Biz neler yapabiliriz?
Bireysel olarak yapabileceklerimiz oldukça fazladır. Öncelikle tüketici konumunda olduğumuz için arz talep zincirinin en önemli halkasını oluşturmaktayız. Tüketici arzına göre talepler şekillenmektedir. Bu yüzden organik tarımı bireysel olarak desteklemek çok önemli.
Tanıyıp bildiğimiz üreticilerden organik ürün almalı, büyük marketlerden, mağazalardan alacağımız üründe ise organik sertifikaya bakmalıyız. Bu konuda kendimizi bilinçlendirmeliyiz. Diğer “doğal” kelimelerin geçtiği ürünler sertifikalı olmamaktadır. Örneğin hakiki patates yahut köy ürünü gibi ibarelerin organik ürün sertifikası açısından bir geçerliliği yoktur.

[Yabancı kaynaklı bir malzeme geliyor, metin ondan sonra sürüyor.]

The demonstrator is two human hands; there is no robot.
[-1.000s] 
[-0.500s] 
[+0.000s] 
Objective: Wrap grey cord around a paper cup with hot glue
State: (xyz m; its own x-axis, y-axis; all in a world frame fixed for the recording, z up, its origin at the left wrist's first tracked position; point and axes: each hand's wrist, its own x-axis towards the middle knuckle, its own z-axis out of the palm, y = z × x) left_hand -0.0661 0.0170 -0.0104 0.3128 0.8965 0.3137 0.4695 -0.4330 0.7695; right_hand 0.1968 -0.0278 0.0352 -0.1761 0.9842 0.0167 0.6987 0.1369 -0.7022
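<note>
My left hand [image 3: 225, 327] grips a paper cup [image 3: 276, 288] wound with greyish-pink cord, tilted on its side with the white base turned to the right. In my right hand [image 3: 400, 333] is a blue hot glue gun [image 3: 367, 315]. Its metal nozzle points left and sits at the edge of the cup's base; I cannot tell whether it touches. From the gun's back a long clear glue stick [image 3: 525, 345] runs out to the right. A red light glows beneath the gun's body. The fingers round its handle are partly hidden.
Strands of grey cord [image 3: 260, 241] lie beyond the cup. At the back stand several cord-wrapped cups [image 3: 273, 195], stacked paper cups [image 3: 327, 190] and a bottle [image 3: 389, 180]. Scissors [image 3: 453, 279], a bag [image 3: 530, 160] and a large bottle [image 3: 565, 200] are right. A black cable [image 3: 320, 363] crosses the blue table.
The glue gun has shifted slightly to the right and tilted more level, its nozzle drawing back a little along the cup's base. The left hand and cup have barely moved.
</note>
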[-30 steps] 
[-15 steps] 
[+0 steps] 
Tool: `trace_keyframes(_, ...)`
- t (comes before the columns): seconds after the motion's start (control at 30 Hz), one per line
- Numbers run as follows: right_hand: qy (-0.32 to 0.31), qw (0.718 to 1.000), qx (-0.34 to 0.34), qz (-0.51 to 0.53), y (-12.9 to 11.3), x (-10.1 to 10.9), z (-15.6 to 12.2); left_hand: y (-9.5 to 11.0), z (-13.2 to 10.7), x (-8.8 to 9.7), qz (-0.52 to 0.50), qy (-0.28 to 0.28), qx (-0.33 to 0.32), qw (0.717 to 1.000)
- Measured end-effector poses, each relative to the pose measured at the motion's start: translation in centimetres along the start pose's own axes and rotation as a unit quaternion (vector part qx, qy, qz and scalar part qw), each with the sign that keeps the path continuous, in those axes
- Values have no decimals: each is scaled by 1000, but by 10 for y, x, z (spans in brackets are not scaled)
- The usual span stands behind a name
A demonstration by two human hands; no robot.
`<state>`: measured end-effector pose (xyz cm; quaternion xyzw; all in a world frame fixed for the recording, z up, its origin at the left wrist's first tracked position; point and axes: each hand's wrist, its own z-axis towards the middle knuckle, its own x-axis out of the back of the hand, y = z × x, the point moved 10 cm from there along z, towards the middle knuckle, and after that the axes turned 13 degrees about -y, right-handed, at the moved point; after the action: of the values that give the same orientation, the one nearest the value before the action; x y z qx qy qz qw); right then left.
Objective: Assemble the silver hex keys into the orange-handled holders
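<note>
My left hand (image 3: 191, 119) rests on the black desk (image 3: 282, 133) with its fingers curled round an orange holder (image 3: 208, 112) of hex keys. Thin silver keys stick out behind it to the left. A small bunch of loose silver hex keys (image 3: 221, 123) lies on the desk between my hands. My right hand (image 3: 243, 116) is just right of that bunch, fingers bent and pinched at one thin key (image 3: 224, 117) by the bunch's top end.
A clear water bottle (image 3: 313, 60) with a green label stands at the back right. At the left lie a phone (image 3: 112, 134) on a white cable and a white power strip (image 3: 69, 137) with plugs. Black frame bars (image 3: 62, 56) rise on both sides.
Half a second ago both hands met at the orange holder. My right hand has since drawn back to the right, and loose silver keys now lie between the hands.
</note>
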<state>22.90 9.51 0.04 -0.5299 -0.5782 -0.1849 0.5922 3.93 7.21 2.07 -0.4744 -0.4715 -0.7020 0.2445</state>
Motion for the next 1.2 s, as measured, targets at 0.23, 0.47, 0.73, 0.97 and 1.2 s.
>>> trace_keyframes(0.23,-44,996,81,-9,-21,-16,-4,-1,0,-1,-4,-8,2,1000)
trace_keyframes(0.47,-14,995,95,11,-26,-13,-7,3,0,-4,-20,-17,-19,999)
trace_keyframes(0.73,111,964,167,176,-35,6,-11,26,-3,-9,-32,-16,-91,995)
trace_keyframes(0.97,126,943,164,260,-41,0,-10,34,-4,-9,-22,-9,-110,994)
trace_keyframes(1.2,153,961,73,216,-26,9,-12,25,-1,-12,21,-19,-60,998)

Bölgenizdeki, şehrinizdeki organik tarıma destek veren projeleri araştırarak bunlara destek olabilirsiniz. Gerektiği kısımda bu projelerde gönüllü olarak yer alıp gezegene katkı sağlayabilirsiniz.
Bölgesel beslenmeye özen gösterin. Yörenizde yetişen ürünü kullanmak yerli üreticiyi teşvik edecektir. Bu da organik tarım yapan çiftçilere, organik ürünleri taşıyan dağıtıcılara ve organik ürün satan çeşitli yerlere destek verecektir.

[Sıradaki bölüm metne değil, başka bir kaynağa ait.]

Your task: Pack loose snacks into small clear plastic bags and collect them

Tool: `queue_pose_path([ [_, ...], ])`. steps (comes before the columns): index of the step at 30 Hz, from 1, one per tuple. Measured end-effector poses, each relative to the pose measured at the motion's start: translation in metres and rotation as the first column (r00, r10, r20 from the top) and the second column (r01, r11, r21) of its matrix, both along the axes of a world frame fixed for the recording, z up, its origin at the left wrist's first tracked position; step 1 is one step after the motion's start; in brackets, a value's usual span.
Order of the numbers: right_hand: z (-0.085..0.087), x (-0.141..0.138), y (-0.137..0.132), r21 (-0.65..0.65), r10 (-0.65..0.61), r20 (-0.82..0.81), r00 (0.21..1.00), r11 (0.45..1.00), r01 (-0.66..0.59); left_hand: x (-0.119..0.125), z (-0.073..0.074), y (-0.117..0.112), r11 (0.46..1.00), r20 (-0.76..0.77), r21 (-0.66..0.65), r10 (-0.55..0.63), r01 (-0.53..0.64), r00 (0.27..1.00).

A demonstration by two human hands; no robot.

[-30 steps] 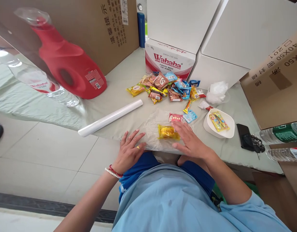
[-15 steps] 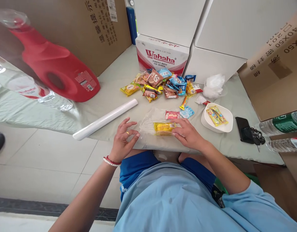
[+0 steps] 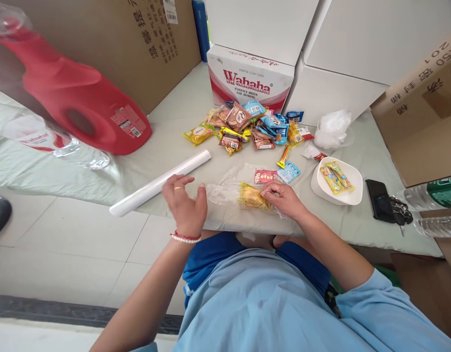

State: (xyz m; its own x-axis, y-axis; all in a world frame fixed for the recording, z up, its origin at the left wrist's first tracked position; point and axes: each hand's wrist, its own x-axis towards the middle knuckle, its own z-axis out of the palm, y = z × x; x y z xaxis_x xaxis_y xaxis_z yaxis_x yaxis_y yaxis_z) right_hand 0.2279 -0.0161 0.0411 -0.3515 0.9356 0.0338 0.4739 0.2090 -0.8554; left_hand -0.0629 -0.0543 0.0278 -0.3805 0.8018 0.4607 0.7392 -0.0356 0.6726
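A yellow snack packet (image 3: 251, 196) lies near the table's front edge, with clear plastic film (image 3: 223, 189) under it and seemingly folded over it. At the packet's right end, my right hand (image 3: 286, 198) pinches the film with thumb and fingertips. My left hand (image 3: 184, 200) is lifted to the left of the film, thumb apart from the fingers, holding nothing; it is slightly blurred. Just beyond it lies a long white roll (image 3: 161, 183). A pink packet (image 3: 265, 176) and a light blue packet (image 3: 289, 172) lie right behind the yellow one.
Behind is a heap of small wrapped snacks (image 3: 247, 127) before a Wahaba-style printed carton (image 3: 249, 80). To the right stand a white bowl (image 3: 337, 195) holding yellow packets, a black phone (image 3: 379, 199) and keys (image 3: 400, 208). At left are a red jug (image 3: 82, 107) and a water bottle (image 3: 60, 146).
My right hand has closed on the film at the packet's right end, and film now appears to cover the packet. My left hand has risen away from the film's left side.
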Motion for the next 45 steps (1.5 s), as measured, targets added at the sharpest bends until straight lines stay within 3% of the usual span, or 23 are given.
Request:
queue_pose_path([
  [1,0.0,-0.001,-0.001,-0.009,-0.007,-0.006,1.0,1.0,0.007,0.007,0.007,-0.01,0.998,-0.043,0.062,-0.007,0.009,0.999],
  [3,0.002,-0.004,-0.002,-0.015,-0.003,-0.018,1.0,1.0,0.002,0.027,0.019,-0.028,0.968,-0.155,0.126,-0.196,0.216,0.968],
  [5,0.003,-0.005,-0.002,-0.016,0.013,-0.025,1.0,1.0,-0.013,0.05,0.026,-0.036,0.873,-0.296,0.032,-0.457,0.487,0.839],
  [7,0.005,-0.004,-0.002,-0.023,0.033,-0.026,0.999,0.999,-0.034,0.071,0.026,-0.03,0.813,-0.358,-0.095,-0.566,0.574,0.743],
  [11,0.015,0.006,-0.001,-0.069,-0.004,0.021,1.0,0.998,0.005,0.089,0.015,-0.003,0.816,-0.363,-0.218,-0.577,0.536,0.731],
  [14,0.028,0.021,-0.009,-0.202,-0.04,0.04,0.998,0.978,0.047,0.087,0.01,0.007,0.822,-0.364,-0.228,-0.569,0.521,0.738],
  [18,0.04,0.052,-0.02,-0.393,0.048,0.032,0.998,0.919,-0.032,0.083,0.011,0.006,0.803,-0.37,-0.235,-0.594,0.547,0.714],
  [21,0.044,0.078,-0.011,-0.431,0.12,0.136,0.983,0.901,-0.051,0.085,0.013,0.006,0.773,-0.378,-0.271,-0.634,0.574,0.675],
  [23,0.045,0.087,0.008,-0.382,0.149,0.268,0.952,0.923,-0.037,0.086,0.014,0.007,0.761,-0.387,-0.292,-0.648,0.579,0.656],
  [26,0.042,0.074,0.049,-0.123,0.069,0.485,0.872,0.992,-0.01,0.087,0.016,0.008,0.763,-0.419,-0.306,-0.645,0.57,0.639],
  [29,0.033,0.037,0.09,0.055,0.015,0.611,0.792,0.997,-0.061,0.088,0.017,0.006,0.793,-0.481,-0.304,-0.606,0.528,0.634],
  [31,0.026,0.012,0.111,-0.025,0.064,0.638,0.767,0.998,-0.063,0.088,0.017,0.004,0.813,-0.517,-0.314,-0.579,0.49,0.63],
  [34,0.018,-0.01,0.128,-0.255,0.199,0.55,0.811,0.965,-0.064,0.089,0.018,0.002,0.799,-0.53,-0.35,-0.599,0.489,0.6],
  [36,0.017,-0.013,0.133,-0.312,0.226,0.435,0.871,0.946,-0.09,0.089,0.018,0.002,0.779,-0.522,-0.363,-0.625,0.511,0.581],
  [39,0.028,-0.009,0.131,-0.251,0.244,0.336,0.91,0.954,-0.163,0.089,0.018,0.002,0.762,-0.516,-0.372,-0.644,0.53,0.565],
  [42,0.047,-0.005,0.115,-0.107,0.265,0.432,0.862,0.964,-0.242,0.089,0.018,0.003,0.754,-0.528,-0.392,-0.654,0.528,0.542],
  [45,0.066,-0.008,0.086,0.032,0.203,0.599,0.775,0.961,-0.276,0.09,0.018,0.003,0.746,-0.539,-0.416,-0.663,0.52,0.52],
])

Evinizde kompost yaparak yararlı organizmaları çöpe atmaktansa doğaya kazandırabilirsiniz. Elde ettiğiniz kompostu bitkilerinize gübre olarak kullanabilirsiniz. Eğer kullanabileceğinizden fazla kompost elde ediyorsanız bunları kompost atık toplayan yerlere verebilirsiniz. Günümüzde hem yerel yönetimler hem de gönüllülük esasıyla hareket eden pek çok yer kompost atıklarını kabul etmekte.

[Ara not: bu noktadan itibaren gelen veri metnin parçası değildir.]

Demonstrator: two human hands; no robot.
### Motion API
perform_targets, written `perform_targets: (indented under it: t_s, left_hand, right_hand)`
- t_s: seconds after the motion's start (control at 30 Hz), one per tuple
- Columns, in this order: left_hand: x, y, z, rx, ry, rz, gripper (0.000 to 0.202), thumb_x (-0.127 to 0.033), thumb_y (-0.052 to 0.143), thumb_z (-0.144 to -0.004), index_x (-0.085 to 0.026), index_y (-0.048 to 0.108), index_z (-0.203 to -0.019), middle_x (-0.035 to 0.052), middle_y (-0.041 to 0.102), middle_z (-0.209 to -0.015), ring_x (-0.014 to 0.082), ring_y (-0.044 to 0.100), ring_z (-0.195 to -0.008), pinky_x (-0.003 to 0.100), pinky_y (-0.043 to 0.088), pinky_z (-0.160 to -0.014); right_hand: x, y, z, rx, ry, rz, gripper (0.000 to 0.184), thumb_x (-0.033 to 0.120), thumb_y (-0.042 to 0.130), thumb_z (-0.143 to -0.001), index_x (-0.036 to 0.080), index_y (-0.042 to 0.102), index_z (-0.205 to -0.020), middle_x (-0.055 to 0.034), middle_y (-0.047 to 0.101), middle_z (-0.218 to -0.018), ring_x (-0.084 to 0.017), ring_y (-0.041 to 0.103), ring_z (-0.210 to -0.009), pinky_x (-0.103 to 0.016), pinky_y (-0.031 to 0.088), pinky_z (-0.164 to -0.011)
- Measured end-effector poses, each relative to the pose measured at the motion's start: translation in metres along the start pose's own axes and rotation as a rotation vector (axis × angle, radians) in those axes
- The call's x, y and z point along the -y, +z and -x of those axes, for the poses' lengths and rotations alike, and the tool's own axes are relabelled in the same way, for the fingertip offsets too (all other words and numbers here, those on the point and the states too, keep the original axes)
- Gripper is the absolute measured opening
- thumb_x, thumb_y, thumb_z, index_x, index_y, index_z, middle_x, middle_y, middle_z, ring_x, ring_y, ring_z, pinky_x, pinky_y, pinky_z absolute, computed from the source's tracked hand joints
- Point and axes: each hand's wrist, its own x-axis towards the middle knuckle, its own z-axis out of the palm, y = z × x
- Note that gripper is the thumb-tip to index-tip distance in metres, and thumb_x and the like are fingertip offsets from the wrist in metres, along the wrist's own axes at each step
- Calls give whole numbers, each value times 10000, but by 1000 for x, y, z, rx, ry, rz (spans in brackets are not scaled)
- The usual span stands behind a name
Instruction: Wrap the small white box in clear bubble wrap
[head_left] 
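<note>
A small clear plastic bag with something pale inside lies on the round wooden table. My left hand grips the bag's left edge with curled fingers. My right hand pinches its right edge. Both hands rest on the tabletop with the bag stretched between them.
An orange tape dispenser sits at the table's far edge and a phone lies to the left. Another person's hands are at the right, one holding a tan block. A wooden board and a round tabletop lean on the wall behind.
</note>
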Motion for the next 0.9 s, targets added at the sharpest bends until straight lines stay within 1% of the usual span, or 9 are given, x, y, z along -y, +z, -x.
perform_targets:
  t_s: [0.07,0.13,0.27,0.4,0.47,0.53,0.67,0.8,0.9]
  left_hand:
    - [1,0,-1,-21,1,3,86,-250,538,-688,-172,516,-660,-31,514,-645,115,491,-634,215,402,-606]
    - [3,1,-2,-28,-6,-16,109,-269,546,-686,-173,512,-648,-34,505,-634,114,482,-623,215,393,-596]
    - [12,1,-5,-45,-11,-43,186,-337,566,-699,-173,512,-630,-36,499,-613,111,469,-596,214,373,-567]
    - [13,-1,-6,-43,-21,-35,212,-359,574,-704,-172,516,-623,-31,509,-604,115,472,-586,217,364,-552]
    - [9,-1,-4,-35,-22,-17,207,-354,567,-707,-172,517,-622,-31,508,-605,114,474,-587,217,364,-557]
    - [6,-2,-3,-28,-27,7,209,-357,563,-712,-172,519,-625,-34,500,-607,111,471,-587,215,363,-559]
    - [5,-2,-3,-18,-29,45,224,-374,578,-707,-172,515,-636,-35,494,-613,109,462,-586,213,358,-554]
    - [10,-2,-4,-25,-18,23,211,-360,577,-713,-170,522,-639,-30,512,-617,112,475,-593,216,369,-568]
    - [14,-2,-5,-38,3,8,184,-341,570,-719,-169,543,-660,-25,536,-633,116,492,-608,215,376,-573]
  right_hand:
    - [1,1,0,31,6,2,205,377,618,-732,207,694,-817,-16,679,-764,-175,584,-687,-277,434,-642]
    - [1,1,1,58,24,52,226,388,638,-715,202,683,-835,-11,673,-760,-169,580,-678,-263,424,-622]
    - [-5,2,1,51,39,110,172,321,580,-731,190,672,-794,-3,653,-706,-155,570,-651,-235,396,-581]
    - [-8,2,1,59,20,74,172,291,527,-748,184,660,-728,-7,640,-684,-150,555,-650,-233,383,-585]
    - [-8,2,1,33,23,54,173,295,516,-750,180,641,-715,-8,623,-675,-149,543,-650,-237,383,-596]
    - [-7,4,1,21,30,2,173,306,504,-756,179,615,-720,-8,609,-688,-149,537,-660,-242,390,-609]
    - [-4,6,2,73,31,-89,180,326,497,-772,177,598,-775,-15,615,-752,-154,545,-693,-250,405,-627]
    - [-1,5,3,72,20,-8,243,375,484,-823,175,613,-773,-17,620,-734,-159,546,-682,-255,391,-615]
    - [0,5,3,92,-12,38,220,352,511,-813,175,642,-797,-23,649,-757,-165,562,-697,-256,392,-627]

Sonuç olarak organik tarım zehirsiz besinlerin üretilmesini sağlar. Böylece birbirini tetikleyen tehlikeli durumlar ortadan kalkarak daha yaşanılabilir bir dünyaya sahip olabiliriz. Kaynaklarımızı doğru şekilde kullanmak bizlere bağlıdır. Bireysel olarak yapacağımız pek çok girişimle çevreyi koruyabiliriz.